Sunday, April 23, 2006
On Murder Considered as One of the Fine Arts: 1
On Murder Considered as One of the Fine Arts was the title of a pamphlet by Thomas DeQuincy of Confessions of an English Opium Eater fame.
I never read it entirely. At the time I came across it, I was in a quandary as to how to evaluate the morality of Art and individual expression. I was stuck in a mire and my analytic neurons were beginning to look for work elsewhere.
I have heard that Art is subservient to the State, to a Class, or it is above and beyond such things and is independent of earthly concerns.
Certain tasteless representations of religious objects in proximity to waste products, I think, were in our view at the time.
When I read the title of DeQuincy's essay, there was an immediate "ah-ha!"
I realized that anything under the sun that a man can do may be considered to be Art if only enough of mankind believes it to be.

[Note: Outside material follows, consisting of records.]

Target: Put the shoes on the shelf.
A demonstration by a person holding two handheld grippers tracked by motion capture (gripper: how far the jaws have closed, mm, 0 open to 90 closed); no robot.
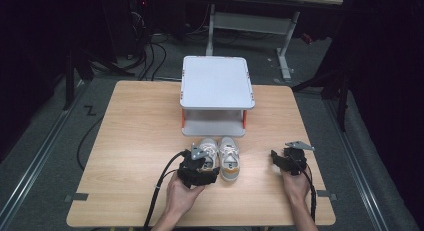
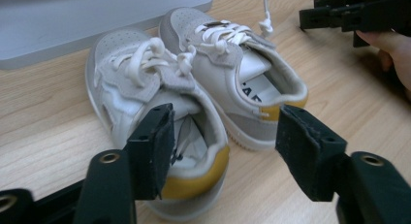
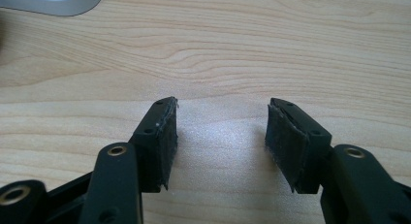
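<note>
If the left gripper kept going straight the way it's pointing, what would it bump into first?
Most likely the nearer shoe: the left gripper is open, one jaw already at that shoe's heel opening. The second shoe lies just beyond, though depth is hard to judge.

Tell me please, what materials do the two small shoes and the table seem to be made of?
The shoes look like smooth white leather or imitation leather with matte grey suede-like panels, woven white laces and yellow heel trim; a slight sheen suggests this, but I cannot confirm it. The table appears to be light wood or wood-pattern laminate, as visible grain lines run across its matte surface.
</note>
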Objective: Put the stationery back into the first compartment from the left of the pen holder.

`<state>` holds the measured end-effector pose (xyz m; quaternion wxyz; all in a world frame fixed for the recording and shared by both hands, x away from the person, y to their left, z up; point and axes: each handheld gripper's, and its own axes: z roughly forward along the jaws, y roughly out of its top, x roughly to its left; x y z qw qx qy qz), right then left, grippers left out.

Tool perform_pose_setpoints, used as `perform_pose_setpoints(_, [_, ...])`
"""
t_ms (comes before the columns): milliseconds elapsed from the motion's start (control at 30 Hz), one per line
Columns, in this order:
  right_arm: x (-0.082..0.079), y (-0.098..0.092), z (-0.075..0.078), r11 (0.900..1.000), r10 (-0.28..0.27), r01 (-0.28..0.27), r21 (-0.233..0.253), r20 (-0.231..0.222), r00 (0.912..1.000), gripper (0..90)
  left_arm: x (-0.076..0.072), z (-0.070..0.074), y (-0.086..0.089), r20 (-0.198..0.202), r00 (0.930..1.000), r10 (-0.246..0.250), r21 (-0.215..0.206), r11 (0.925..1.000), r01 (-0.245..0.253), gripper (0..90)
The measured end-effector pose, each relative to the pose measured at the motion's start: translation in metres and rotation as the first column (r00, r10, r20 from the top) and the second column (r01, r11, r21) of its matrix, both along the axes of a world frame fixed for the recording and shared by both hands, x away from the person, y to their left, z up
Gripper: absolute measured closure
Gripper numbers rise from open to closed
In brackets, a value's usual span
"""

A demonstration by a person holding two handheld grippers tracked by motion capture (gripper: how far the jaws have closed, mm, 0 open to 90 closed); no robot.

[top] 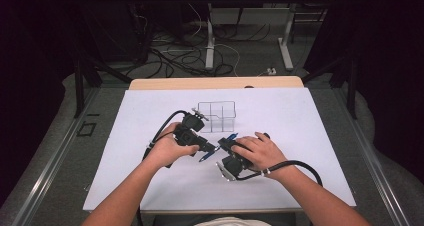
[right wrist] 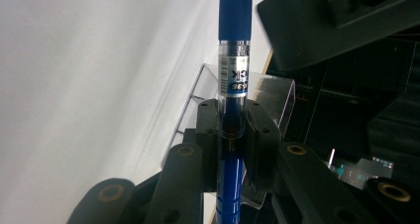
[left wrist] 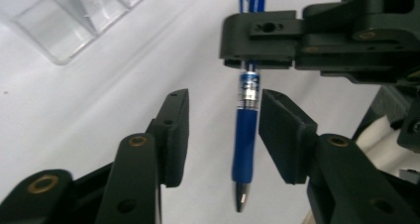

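- Holding the blue pen point(right wrist: 233, 85) across its clear middle section, your right gripper point(right wrist: 232, 135) had its jaws closed tight on the barrel, just below the printed label.
- Your left gripper point(left wrist: 223, 135) stood wide open around the same pen point(left wrist: 246, 135), one pad on either side of the blue rubber grip, neither quite touching as far as I could tell.
- From above, the pen point(top: 218, 146) hung between your two grippers, a little over the white table point(top: 310, 136) and just in front of the clear plastic organiser point(top: 216, 116).
- I judged the pen to be light and stiff, so weight was no concern; the smooth round barrel was what could roll or slide in a loose pinch.
- The rubber grip looked like the best place for your left gripper to take hold: softer, less slippery, and clear of the right jaws.
- You likely needed only modest pressure; the clear section could crack under a hard squeeze.
- The metal tip pointed toward your left gripper, so a bump there might have pushed the pen through the right jaws.
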<state>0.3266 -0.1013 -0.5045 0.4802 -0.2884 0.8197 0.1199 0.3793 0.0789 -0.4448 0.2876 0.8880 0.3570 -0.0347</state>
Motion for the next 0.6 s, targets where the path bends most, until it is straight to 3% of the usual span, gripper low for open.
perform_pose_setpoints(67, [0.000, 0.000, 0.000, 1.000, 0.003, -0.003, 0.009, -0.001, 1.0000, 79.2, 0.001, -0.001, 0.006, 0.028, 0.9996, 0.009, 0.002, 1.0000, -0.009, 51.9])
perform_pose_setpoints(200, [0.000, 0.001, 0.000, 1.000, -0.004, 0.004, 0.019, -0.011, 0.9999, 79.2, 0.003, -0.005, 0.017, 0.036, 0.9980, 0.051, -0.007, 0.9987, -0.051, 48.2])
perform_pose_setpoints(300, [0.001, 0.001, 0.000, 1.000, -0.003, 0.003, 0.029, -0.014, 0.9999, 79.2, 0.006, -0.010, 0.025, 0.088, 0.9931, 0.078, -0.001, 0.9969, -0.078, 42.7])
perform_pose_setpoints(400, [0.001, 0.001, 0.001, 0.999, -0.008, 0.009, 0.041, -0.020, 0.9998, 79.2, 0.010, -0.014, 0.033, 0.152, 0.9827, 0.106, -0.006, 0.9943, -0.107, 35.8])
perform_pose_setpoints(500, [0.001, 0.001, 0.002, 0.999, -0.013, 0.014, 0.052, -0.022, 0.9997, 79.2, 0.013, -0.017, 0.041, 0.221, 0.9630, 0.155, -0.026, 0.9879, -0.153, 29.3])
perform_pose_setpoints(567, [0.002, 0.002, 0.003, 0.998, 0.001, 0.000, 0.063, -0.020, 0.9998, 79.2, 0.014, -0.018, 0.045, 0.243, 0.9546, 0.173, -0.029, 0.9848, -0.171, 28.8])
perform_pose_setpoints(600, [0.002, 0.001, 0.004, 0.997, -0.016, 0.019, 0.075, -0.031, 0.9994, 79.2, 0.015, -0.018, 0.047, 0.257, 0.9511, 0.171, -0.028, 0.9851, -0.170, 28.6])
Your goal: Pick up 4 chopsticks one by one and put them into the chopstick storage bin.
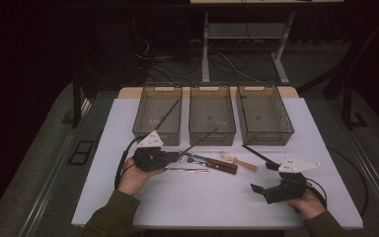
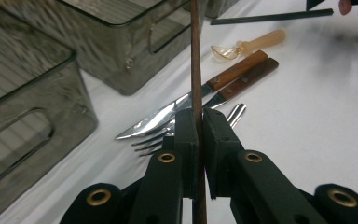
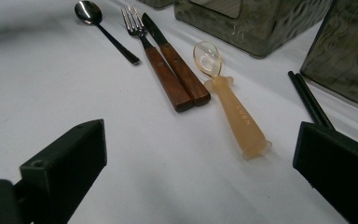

Even Murder may be a Fine Art if there are artists of Murder, and if there are critics of Murder, and IF there is an audience for Murder.
And there is. Murder is a Fine Art. The audience is ourselves. There is an Industry which caters to our perversity.
From the Bombing of Baghdad and Son of Bombing of Baghdad to the Unpleasantness in Aruba, Murder is an Art which ranges from High to Low and intrudes into our homes.